**WHAT TO PRODUCE**
Your job is to set down the stretch of entries that opens with the line containing "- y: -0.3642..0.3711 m" and closes with the line containing "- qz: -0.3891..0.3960". Keep both end lines, copy each exactly, and add nothing.

**AVAILABLE DATA**
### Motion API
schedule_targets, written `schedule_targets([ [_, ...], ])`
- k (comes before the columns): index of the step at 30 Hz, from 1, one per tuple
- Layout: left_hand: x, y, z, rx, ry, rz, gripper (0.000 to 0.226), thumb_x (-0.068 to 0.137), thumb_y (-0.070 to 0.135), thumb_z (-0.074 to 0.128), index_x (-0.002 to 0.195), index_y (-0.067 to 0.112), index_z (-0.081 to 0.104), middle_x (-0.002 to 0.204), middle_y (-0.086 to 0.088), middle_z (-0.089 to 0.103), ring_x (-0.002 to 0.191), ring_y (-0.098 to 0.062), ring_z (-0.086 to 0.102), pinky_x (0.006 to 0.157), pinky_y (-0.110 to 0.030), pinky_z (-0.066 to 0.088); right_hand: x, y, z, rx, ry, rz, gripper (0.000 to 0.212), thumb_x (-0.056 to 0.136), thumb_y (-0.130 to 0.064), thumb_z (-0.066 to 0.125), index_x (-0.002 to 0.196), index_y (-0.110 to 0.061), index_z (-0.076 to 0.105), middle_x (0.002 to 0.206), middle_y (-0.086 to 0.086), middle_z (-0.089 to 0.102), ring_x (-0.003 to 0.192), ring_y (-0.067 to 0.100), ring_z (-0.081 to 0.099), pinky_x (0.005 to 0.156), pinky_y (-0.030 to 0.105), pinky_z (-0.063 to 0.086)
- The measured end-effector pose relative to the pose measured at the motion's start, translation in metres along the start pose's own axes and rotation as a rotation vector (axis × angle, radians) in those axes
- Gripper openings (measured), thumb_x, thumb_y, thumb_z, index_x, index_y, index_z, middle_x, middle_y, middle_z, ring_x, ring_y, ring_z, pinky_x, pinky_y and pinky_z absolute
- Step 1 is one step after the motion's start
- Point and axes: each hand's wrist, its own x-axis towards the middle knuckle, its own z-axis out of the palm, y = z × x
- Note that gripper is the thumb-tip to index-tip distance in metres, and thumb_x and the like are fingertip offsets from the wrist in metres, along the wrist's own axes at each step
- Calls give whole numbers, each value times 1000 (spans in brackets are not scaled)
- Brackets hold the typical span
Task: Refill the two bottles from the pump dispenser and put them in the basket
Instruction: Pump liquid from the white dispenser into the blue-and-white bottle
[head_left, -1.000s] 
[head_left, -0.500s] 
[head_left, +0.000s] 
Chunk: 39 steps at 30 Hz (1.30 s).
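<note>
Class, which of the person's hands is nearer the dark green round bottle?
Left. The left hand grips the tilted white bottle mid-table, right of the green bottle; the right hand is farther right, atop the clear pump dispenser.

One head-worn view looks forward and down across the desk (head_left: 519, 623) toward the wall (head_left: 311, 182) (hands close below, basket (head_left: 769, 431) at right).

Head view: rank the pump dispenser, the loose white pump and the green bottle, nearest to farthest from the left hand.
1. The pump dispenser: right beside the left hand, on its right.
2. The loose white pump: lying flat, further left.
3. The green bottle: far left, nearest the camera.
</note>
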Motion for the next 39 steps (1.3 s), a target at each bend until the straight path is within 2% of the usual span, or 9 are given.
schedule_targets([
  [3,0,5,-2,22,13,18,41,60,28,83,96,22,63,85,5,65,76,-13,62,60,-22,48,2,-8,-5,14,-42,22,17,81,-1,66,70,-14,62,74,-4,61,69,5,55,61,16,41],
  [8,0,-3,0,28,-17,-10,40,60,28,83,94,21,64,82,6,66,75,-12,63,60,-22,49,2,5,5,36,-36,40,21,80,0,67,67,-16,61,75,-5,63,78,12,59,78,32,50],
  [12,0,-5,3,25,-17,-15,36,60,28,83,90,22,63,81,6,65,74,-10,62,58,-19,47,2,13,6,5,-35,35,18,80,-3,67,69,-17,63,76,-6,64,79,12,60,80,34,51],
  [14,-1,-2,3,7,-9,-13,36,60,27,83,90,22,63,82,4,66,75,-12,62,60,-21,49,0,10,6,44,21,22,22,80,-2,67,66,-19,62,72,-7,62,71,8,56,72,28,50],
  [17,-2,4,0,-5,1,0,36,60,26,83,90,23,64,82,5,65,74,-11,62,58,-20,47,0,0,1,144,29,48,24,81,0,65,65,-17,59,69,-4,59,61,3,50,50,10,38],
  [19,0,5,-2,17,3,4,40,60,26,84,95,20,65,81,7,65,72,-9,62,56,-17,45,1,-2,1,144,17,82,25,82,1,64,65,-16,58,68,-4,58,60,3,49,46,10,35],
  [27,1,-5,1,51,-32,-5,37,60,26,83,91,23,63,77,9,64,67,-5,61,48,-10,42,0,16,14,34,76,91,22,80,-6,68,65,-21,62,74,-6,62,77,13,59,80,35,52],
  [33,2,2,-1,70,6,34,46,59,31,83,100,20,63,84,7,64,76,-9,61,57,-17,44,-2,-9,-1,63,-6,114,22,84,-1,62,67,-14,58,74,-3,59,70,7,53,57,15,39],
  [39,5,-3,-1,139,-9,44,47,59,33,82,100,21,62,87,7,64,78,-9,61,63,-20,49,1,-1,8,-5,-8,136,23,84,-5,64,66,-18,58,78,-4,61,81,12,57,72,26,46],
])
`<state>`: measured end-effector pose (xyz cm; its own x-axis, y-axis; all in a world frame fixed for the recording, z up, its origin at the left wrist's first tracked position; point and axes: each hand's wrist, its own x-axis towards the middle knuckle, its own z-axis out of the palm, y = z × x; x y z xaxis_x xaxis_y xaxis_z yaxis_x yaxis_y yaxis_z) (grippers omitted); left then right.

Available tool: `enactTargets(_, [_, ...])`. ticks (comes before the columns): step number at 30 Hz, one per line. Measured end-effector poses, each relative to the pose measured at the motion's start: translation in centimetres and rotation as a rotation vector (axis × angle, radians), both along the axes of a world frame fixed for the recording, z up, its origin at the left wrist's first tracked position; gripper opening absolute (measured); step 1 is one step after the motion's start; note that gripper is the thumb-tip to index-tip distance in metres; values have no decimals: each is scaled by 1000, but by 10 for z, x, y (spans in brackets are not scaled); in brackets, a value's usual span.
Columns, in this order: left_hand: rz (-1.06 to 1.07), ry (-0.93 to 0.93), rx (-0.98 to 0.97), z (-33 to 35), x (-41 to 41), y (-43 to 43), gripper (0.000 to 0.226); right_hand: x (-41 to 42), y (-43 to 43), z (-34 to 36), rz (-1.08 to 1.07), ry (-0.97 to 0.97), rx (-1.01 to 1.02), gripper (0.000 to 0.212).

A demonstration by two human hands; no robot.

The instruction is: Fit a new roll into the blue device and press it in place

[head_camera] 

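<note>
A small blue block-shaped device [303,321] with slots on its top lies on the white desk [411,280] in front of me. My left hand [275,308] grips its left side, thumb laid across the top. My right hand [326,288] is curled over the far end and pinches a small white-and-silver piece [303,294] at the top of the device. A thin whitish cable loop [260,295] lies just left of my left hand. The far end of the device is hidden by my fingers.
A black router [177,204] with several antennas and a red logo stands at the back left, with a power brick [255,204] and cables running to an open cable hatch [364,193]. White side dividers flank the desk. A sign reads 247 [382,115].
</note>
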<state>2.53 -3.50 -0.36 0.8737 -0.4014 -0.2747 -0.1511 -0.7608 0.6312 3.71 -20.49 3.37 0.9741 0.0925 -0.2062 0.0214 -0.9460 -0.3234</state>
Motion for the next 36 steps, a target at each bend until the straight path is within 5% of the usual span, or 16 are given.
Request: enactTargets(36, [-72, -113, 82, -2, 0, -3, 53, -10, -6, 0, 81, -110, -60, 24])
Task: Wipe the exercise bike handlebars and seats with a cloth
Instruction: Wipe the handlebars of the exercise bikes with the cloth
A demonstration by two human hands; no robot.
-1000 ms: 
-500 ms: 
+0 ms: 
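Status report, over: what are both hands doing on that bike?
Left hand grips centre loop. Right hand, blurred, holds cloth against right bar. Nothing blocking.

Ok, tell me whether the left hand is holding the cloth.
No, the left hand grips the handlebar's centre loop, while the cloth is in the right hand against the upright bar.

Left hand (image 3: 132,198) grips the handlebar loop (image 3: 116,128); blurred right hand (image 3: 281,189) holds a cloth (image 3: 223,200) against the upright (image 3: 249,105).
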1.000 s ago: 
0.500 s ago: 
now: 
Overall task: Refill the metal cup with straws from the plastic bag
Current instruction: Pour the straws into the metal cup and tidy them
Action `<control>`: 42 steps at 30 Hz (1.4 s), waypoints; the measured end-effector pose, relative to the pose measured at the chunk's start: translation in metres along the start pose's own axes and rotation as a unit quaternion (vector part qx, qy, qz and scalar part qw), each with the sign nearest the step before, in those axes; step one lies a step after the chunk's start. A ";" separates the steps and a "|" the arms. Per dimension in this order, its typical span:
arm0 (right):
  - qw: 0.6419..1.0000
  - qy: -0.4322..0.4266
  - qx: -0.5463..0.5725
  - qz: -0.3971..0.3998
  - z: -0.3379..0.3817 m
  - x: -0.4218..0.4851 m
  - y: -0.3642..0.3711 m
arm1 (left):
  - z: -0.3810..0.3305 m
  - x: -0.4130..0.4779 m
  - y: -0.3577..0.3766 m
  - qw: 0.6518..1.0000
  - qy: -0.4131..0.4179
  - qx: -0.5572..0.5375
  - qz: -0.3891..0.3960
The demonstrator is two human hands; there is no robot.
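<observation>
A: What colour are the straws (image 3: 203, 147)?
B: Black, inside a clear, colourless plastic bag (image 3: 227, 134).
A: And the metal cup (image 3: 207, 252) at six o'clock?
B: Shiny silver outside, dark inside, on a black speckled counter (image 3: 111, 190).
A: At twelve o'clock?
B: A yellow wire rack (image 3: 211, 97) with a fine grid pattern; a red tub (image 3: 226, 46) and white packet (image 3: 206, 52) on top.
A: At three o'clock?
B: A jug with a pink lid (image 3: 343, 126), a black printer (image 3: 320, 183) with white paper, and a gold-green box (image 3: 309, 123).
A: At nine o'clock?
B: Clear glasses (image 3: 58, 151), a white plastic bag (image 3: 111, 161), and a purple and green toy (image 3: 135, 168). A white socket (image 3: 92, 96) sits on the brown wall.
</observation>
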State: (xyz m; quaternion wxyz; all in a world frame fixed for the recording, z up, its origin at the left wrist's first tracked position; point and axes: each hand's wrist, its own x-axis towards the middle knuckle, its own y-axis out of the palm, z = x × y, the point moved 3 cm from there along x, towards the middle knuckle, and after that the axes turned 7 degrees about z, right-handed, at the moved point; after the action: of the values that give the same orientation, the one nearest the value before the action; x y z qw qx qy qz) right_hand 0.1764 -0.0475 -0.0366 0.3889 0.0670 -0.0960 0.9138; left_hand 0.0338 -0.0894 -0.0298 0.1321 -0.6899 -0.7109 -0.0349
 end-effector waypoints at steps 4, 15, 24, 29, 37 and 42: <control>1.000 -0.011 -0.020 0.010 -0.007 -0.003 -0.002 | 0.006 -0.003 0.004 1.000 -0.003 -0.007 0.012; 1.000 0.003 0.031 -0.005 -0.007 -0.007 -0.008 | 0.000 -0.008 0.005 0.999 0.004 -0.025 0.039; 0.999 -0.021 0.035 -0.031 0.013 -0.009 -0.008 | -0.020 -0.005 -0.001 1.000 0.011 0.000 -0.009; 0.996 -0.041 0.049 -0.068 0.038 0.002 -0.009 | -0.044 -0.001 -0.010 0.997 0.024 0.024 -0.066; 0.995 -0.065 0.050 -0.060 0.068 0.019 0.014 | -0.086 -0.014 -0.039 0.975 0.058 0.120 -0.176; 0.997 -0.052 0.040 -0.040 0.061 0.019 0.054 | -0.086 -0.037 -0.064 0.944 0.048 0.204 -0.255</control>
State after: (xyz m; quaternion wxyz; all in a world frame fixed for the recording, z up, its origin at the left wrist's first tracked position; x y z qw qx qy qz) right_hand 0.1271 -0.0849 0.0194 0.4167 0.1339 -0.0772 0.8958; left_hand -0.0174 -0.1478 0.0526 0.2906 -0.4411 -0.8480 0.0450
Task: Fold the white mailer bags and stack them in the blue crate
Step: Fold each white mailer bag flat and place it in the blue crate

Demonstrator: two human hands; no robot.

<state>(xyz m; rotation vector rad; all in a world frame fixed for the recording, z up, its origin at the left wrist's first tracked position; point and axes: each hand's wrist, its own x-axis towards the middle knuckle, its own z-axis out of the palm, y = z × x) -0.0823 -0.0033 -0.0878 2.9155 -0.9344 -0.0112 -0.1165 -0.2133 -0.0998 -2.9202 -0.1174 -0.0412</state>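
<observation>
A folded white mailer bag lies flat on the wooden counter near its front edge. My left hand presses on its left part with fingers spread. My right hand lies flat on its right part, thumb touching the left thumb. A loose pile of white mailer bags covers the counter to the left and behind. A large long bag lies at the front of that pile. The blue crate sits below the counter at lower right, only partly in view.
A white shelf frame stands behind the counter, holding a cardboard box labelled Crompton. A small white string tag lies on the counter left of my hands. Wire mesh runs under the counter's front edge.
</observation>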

**EXERCISE ANSWER**
  - y: -0.3642..0.3711 m
arm1 (left):
  - z: -0.3810..0.3305 m
  - x: -0.4130..0.4779 m
  - y: -0.3577..0.3766 m
  - qw: 0.6518..1.0000
  - qy: -0.4131..0.4179
  - qx: -0.5572..0.5375
  - qz: -0.3891..0.3960

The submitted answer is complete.